No me pidan escribir sobre Kennedy. Sobre JFK y la efímera corte de Camelot solo pueden registrarse tres cosas estupendas. Una es ese chiste dialogado en una película de cuyo título no consigo acordarme:
— ¿Recuerdas qué estabas haciendo cuando mataron a Kennedy?
— ¿Cuál Kennedy?
— Qué más da. Cualquier Kennedy.
La otra es una anécdota que cuenta en uno de sus libros Gore Vidal, quien nunca perteneció estrictamente al círculo camelotiano, pero trató al presidente con asiduidad antes y después de asumir el cargo. Una hermosa mañana de domingo, meses antes de las elecciones, los Kennedy celebraron un picnic y Vidal se permitió invitar a Truman Capote.
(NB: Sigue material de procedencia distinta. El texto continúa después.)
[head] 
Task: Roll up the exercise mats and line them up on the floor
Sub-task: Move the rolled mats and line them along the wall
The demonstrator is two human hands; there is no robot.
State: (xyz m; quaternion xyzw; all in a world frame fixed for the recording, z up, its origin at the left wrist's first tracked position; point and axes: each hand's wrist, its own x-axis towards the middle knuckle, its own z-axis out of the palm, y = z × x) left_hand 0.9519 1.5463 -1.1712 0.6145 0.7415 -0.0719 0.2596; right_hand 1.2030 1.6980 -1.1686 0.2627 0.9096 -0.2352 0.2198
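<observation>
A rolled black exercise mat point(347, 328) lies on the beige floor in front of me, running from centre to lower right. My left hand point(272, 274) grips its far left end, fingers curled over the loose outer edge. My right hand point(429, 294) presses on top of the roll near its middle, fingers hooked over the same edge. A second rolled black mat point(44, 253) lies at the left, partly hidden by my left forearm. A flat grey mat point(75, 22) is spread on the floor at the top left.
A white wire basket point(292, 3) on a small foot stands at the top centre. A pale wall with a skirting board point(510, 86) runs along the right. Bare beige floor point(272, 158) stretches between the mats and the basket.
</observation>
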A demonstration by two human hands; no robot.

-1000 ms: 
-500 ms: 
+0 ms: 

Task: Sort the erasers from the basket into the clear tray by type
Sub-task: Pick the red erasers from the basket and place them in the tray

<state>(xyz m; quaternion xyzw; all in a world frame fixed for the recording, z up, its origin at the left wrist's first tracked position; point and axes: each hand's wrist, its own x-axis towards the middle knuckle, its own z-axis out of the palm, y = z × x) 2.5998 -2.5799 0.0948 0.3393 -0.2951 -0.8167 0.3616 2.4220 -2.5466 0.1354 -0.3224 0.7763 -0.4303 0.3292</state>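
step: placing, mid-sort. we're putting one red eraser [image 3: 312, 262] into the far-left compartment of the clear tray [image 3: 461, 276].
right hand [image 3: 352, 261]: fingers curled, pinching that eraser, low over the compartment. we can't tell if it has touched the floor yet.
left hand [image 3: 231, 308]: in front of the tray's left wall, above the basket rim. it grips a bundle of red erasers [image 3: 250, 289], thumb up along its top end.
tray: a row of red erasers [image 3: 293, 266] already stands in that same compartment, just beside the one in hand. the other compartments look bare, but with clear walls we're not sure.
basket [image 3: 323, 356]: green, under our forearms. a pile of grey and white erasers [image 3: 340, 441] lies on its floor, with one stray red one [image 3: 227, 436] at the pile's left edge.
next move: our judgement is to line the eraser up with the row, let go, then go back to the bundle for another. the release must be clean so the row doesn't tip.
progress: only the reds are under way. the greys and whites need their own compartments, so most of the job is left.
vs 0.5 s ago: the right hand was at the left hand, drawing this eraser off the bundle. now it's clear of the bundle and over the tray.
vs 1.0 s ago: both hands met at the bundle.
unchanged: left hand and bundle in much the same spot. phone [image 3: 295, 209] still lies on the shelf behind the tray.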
Después de pescar Kennedy y su señora, esa belleza anfibológica llamada Jacqueline, se dirigieron a la mansión familiar; Vidal y Capote los seguían por una vereda primorosamente rodeada de flores. El dramaturgo observó arrobado el trasero de Kennedy y le dijo a su amigo:
–Desengáñate, Gore, los norteamericanos jamás votarán por un culo como ese.
Truman Capote poseía, siquiera en potencia, la misma capacidad como analista político que Hermann Tertsch.
La tercera, en fin, es un memorable ensayo que Christopher Hitchens dedicó a demoler el “vomitivo culto a los Kennedy” que ya consideraba periclitado, pero todavía extrañamente vivo e incordiante. John F. Kennedy habría sido un presidente oportunista y negligente, incapacitado por sus enfermedades, dolores y drogodependencias durante la mitad del día y con un vago programa político que ni siquiera pudo o supo desarrollar durante sus poco más de dos años y medio como jefe del Estado. Por supuesto, Kennedy tenía enemigos, los enemigos de una familia muy rica, influyente e inescrupulosa, pero era innecesario matarlo para neutralizar su aguachirlesco reformismo político que, por otro lado, jamás amenazó los intereses estratégicos del estatus quo: durante su mandato comenzó la escalada militar estadounidense en Vietnam y no se avanzó un paso en materias como la sanidad o la educación públicas. Fue Johnson, ese tejano malencarado y malhablado, quien aplicó las políticas sociales que beneficiaron a millones de estadounidenses e impulsó la lucha por los derechos civiles. Las teorías de la conspiración, según Hitchens, resultan, en este y en otros casos, “humaredas exhaustas de la democracia”, el subproducto inevitable de una sobresaturación informativa tan poderosa que ha creado la fantasía dolorida de un estadista, un legado y una esperanza.